Но не прошло и года, как появился человек, который захотел, чтобы глаза легкомысленной девушки всегда сияли только в его комнате, чтобы смех-колокольчик звенел только в его ушах, чтобы слова-бабочки порхали только вокруг него и чтобы он всегда видел возле себя легкую фигурку, как бы готовую в любую минуту вспорхнуть и полететь.

Юноша был беден, как и девушка, но между ними родилась любовь, родилась, быть может, именно потому, что они были бедны, ведь без любви их жизнь была бы слишком тоскливой. Любовь стала их единственным достоянием; по вечерам они бродили по освещенным улицам города и мечтали обо всем, чем обделила их жизнь: мечтали о богатстве, о роскоши, о драгоценностях, о развлечениях, о вкусных вещах.
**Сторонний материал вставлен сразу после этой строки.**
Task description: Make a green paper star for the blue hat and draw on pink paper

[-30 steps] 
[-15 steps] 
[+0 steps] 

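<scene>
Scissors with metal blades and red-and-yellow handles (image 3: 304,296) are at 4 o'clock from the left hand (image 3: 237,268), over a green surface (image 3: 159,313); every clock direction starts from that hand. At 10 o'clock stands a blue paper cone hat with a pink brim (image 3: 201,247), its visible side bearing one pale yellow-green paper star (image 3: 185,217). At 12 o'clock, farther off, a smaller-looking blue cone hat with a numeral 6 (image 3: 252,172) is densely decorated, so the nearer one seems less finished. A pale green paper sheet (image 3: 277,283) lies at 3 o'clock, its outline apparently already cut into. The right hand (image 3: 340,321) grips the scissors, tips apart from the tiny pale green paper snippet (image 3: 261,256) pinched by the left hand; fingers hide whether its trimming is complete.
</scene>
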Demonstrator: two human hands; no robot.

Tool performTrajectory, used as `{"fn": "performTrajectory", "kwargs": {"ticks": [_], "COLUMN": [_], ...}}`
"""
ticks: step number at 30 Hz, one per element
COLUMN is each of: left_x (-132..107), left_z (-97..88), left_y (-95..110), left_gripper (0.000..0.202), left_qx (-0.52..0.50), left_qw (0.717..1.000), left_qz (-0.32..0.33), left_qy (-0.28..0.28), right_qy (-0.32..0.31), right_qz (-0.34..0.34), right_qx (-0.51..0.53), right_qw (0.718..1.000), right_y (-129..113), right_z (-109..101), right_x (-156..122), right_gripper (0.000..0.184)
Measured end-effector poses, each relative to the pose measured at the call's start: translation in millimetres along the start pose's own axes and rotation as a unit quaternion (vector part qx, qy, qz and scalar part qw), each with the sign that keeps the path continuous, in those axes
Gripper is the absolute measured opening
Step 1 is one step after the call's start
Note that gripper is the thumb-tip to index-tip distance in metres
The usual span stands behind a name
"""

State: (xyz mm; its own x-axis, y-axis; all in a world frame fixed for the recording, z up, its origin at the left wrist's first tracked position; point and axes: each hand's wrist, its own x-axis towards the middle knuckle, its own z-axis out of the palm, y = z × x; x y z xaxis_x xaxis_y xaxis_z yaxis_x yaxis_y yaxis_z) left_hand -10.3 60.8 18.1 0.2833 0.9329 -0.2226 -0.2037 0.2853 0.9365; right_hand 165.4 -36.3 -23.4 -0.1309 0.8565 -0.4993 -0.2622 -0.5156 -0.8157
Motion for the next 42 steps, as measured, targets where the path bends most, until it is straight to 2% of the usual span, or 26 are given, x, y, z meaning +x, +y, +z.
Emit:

Вечер за вечером бродили они вдвоем и мечтали вслух, и не было конца их мечтам и разговорам.

Но им еще никогда не приходила в голову мысль о путешествии, о том, чтобы поехать куда-нибудь далеко, где все ново — люди и жизнь, ветер и солнце, птицы и цветы, долины и горы, острова на синем море и звезды в черном южном небе.

Но вот однажды они очутились перед огромной витриной бюро путешествий, заполненной всевозможными проспектами и картами, изображениями огромных, роскошных пароходов, поездов, автомобилей и самолетов — смотри и высчитывай, во что обойдется и сколько потребует времени поездка в Берлин, Париж, Швейцарию, Рим, Неаполь и так далее.

Долго стояли они у витрины, изучая маршруты и цены путешествий. Наконец девушка вздохнула:

— Если бы можно было поехать, если бы можно было сесть на пароход или на поезд и поехать!

— А пожалуй, и можно, стоит только захотеть как следует, — ответил юноша.

— Как же?

— Накопим денег, — ответил он. — Ты тоже поступишь на службу, оба станем зарабатывать.

— Когда еще это будет! — вздохнула девушка. Мы успеем состариться.

— Не так уж долго, — ободрил ее муж. — Ты по-прежнему будешь жить у родителей, я — у тетки, тогда и квартира нам не понадобится. Подыщем себе добавочную вечернюю работу, будем трудиться изо всех сил, ни одного пенни не станем зря тратить, все деньги будем в банк вносить.

— А как же свадьба? — спросила девушка.

— Свадьбу, конечно, придется отложить.

— И надолго? — спросила девушка.

— Ну как тебе сказать: ты будешь получать пять тысяч марок в месяц, на первых порах нельзя рассчитывать на большее. Я сейчас получаю семь, в будущем году, может быть, немного прибавят. Если найдем вечернюю работу, а мы ее обязательно найдем, то каждый месяц сможем вдвоем откладывать по крайней мере пять тысяч. За год мы накопим шестьдесят тысяч, за три года — сто восемьдесят, вместе с процентами это составит примерно тысяч двести; на эти деньги мы наверняка сможем поехать хоть в Италию.